DIRECTIONS =>
Please repeat exactly the lines below from the line with "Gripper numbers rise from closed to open" to the line with "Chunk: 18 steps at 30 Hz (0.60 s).", including both, and leave out every picture.

── EXTRACTED INFORMATION ──

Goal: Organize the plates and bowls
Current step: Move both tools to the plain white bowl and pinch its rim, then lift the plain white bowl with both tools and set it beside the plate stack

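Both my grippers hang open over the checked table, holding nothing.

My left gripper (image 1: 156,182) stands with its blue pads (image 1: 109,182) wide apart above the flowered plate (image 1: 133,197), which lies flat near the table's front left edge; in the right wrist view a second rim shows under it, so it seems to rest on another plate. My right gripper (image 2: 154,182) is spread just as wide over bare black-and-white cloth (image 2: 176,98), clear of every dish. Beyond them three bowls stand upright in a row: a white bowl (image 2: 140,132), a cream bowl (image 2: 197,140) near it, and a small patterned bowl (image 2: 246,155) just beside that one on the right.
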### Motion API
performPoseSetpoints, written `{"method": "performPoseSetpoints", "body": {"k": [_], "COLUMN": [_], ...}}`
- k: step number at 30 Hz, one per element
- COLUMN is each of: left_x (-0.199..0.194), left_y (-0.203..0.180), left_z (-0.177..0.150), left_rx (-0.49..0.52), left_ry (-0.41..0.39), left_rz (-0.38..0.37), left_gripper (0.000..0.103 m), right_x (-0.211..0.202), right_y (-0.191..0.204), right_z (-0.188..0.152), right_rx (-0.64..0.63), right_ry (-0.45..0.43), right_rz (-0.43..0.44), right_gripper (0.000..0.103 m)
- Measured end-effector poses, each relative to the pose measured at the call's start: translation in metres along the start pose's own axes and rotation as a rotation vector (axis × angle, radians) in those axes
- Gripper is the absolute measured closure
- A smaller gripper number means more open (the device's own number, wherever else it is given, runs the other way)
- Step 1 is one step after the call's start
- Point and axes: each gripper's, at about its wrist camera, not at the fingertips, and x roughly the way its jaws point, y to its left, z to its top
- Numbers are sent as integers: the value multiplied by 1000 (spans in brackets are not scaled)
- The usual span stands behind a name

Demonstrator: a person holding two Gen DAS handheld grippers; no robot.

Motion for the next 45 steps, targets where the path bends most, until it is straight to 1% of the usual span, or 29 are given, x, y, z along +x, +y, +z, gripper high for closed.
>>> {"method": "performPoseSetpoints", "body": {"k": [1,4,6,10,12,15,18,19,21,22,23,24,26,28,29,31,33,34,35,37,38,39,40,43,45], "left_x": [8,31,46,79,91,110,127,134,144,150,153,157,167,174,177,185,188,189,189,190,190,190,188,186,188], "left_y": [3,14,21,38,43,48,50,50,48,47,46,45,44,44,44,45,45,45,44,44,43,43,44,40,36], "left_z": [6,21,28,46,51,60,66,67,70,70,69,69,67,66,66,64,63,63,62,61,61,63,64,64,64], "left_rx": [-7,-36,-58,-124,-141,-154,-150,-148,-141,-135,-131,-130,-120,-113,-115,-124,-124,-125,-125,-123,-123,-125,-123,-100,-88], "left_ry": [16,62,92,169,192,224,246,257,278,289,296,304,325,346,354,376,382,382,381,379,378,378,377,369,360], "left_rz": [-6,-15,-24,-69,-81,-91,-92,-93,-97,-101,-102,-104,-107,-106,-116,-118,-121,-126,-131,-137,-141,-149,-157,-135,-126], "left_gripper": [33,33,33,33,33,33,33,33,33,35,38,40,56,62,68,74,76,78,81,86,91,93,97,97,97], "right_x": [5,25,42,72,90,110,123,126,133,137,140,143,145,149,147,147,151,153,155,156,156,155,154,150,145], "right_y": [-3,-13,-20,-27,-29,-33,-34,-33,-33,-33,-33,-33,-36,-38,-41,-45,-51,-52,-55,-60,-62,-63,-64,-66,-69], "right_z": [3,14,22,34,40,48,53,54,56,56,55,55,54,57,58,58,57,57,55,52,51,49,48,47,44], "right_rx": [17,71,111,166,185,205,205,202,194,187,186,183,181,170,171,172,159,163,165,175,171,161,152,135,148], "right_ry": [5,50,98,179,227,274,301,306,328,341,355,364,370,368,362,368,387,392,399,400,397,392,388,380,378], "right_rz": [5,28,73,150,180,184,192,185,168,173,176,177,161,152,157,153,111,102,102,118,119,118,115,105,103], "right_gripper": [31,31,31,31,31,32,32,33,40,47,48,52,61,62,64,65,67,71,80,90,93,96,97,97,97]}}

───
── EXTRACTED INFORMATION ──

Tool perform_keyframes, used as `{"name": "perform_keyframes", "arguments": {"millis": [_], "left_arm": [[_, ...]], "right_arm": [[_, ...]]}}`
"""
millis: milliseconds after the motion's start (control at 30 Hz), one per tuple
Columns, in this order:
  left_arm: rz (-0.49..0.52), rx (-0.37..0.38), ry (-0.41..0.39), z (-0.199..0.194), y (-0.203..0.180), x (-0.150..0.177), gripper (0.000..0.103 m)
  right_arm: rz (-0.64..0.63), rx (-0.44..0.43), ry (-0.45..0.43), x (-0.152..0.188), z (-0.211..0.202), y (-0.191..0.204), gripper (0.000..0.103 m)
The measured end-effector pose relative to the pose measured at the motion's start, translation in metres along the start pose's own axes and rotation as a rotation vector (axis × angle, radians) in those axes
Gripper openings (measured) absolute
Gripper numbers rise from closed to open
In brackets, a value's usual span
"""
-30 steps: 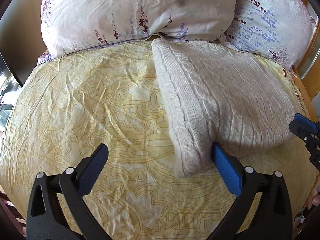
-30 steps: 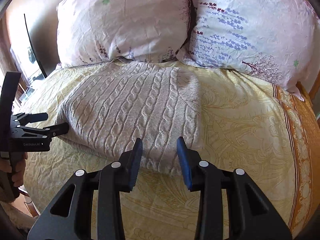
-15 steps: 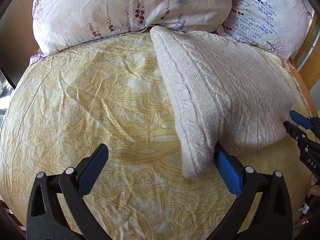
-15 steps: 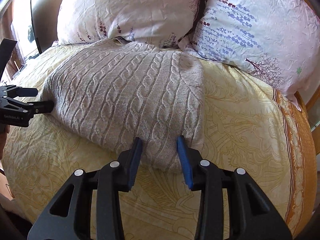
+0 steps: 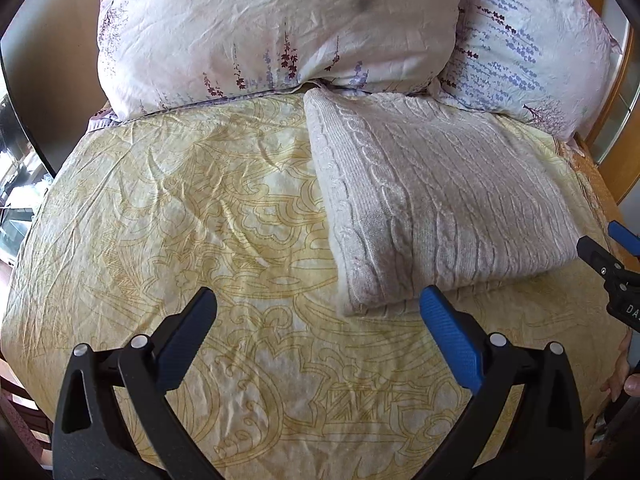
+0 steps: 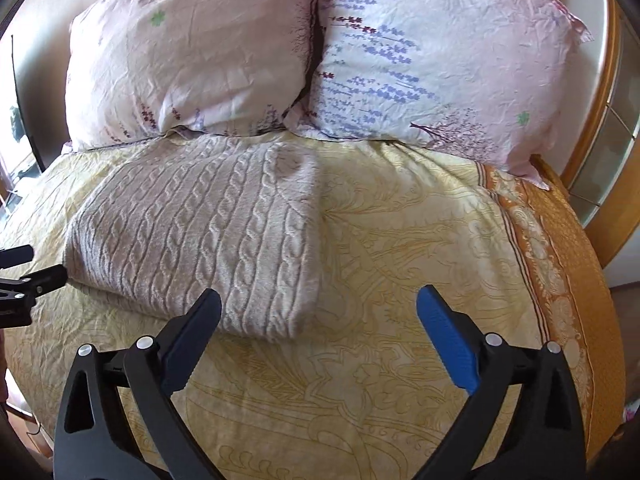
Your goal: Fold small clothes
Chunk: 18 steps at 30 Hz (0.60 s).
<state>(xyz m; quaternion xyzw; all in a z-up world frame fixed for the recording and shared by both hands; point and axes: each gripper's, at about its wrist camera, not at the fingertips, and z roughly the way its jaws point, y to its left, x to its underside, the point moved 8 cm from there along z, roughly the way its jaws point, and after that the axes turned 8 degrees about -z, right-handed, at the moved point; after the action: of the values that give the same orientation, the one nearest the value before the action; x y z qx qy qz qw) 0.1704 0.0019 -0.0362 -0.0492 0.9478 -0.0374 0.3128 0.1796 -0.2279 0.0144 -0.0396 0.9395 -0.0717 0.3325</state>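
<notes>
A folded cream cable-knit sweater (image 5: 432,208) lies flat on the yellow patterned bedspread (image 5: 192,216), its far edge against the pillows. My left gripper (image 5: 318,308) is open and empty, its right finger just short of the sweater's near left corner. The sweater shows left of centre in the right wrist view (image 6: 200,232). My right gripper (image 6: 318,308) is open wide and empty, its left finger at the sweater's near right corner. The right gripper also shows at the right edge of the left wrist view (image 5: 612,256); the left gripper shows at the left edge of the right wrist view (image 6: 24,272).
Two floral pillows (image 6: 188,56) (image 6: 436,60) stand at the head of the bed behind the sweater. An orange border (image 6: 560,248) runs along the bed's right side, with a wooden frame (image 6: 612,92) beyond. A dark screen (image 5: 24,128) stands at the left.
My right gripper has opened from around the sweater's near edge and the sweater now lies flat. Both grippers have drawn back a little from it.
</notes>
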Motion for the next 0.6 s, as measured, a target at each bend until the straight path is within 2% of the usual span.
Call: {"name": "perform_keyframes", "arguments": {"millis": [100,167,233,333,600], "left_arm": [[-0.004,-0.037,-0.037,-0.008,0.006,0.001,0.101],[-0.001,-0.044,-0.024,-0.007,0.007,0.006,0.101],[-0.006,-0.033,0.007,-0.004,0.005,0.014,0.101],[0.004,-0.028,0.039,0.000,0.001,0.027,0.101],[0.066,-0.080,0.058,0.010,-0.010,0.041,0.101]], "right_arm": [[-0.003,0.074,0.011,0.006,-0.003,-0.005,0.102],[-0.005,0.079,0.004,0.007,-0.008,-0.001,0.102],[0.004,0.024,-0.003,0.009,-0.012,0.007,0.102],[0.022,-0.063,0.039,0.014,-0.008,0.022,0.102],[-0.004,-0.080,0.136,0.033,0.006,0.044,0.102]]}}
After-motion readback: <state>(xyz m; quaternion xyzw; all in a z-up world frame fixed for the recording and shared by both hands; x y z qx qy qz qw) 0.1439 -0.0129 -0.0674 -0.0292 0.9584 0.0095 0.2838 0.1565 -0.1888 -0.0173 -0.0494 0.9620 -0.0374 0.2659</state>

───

THE ANSWER =>
Gripper numbers rise from closed to open
In brackets, a value's usual span
"""
-30 steps: 
-30 steps: 
-15 steps: 
-15 steps: 
+0 steps: 
+0 steps: 
Your goal: Fold small clothes
Chunk: 18 steps at 30 Hz (0.60 s).

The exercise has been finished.